4.5/5 (based on Google user reviews)

User Reviews

Itamar Salazar (5 months ago)
Interesting place! The girl's attention was excellent.
David Martin Pasadas (5 months ago)
It is a small museum but it allows you to take a quick look at the history of the Encartaciones, which is the entire mountainous area next to Bilbao (left bank? I always get confused). Curious and it's free.

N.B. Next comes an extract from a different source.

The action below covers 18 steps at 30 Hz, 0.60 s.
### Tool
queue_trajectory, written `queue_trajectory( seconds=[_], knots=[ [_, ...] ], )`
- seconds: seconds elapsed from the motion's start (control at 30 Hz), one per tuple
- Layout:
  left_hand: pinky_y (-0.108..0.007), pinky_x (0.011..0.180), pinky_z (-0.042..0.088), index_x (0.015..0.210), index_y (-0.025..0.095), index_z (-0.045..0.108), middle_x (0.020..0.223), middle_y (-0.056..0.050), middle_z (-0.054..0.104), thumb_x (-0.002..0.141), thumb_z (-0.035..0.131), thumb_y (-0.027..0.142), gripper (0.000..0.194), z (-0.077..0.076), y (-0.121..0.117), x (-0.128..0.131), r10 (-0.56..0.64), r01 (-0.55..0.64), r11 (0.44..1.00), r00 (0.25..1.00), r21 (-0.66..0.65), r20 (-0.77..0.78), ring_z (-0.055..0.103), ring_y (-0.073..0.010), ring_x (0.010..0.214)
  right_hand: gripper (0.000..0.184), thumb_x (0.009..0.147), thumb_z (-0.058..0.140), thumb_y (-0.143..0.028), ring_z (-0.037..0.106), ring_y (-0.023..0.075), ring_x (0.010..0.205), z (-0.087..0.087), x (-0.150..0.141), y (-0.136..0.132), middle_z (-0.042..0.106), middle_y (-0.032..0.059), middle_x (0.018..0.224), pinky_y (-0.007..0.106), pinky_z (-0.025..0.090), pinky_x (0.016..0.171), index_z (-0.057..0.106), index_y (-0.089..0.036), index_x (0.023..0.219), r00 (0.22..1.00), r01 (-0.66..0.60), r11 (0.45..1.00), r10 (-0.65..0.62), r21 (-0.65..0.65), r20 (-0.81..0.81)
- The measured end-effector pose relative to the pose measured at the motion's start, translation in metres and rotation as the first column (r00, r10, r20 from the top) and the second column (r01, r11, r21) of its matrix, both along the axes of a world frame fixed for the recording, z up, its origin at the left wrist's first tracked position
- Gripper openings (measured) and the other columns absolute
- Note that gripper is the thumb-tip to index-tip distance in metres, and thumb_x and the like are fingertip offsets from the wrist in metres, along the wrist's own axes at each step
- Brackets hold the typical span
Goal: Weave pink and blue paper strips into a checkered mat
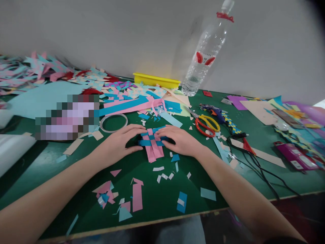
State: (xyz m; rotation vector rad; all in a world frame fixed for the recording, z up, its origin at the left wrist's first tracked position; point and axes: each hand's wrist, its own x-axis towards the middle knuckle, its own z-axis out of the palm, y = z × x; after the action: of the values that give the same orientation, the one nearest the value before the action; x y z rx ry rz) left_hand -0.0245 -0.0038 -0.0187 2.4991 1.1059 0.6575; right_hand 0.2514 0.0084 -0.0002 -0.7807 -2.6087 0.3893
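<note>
A small woven piece of pink and blue paper strips (153,147) lies on the green table in front of me. Its pink strips run lengthwise, crossed by blue ones. My left hand (124,139) holds its left side, thumb at the end of a blue strip and fingers at the upper left corner. From the other side, my right hand (181,140) pinches the right ends of the blue strips, its fingertips over the weave. Just beyond the hands lie long pink and blue strips (124,106) and a roll of tape (113,122).
Scissors (207,125) with red and yellow handles lie to the right. A plastic bottle (203,54) leans against the wall beside a yellow tray (156,80). Paper scraps (137,196) litter the near side. Dark cords (261,173) and a purple box (296,156) are at right.
</note>
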Motion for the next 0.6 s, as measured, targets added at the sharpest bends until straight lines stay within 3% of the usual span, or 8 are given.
queue_trajectory(
  seconds=[0.13,0.3,0.43,0.6],
  knots=[
    [-0.046,0.101,0.049,0.129,0.023,0.057,0.132,-0.011,0.059,0.090,0.051,0.062,0.055,0.003,-0.001,0.001,0.003,-0.003,1.000,1.000,0.020,0.001,0.058,-0.0298,0.118,0.023,0.095,0.049,-0.019,0.062,0.0208,0.117,-0.001,0.001,0.000,0.069,0.0093,0.123,0.046,0.043,0.111,0.066,-0.018,0.109,1.000,-0.005,1.000,0.005,0.009,0.011],
    [-0.049,0.099,0.048,0.115,0.026,0.065,0.117,-0.007,0.068,0.088,0.053,0.064,0.048,0.005,-0.002,-0.005,0.011,-0.010,1.000,1.000,0.028,-0.025,0.062,-0.0298,0.110,0.024,0.092,0.060,-0.031,0.059,0.0219,0.122,-0.003,0.006,0.002,0.066,0.0092,0.127,0.048,0.037,0.114,0.064,-0.020,0.112,0.997,0.003,1.000,-0.002,0.013,-0.071],
    [-0.052,0.093,0.049,0.107,0.029,0.067,0.107,-0.006,0.071,0.086,0.052,0.069,0.047,0.003,-0.003,-0.014,0.080,-0.077,0.996,0.993,0.035,-0.083,0.064,-0.0317,0.102,0.039,0.084,0.069,-0.047,0.059,0.0231,0.118,0.003,0.009,0.002,0.067,0.0080,0.123,0.045,0.039,0.108,0.063,-0.022,0.114,0.998,-0.029,1.000,0.029,0.004,-0.062],
    [-0.050,0.088,0.050,0.107,0.028,0.068,0.105,-0.006,0.072,0.087,0.048,0.071,0.051,0.003,-0.004,-0.012,0.123,-0.122,0.992,0.985,0.020,-0.124,0.064,-0.0322,0.099,0.062,0.075,0.073,-0.060,0.060,0.0256,0.109,0.012,0.008,-0.005,0.066,0.0090,0.114,0.042,0.042,0.096,0.060,-0.021,0.121,0.998,0.038,0.999,-0.036,-0.032,0.055]
  ],
)
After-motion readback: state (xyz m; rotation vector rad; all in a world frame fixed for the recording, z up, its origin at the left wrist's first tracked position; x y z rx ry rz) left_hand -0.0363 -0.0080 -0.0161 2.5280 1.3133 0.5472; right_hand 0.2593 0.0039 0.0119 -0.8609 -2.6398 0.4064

MAR GORDILLO (7 months ago)
It is a free museum that is in the old meeting house of the region, it has interesting temporary exhibitions and the permanent exhibition is very good. It is worth visiting, it has parking next to the museum and the girl who explains it to you at the entrance is very friendly and very well informed.
francisco javier morales herrera (9 months ago)
Free access. Receptionist out of 10. You can tell he enjoys his job. It has several plants. It took us 1 hour to see everything calmly. Highly recommended visit if you are in the area. Then a walk around to enjoy the surroundings and take some photos.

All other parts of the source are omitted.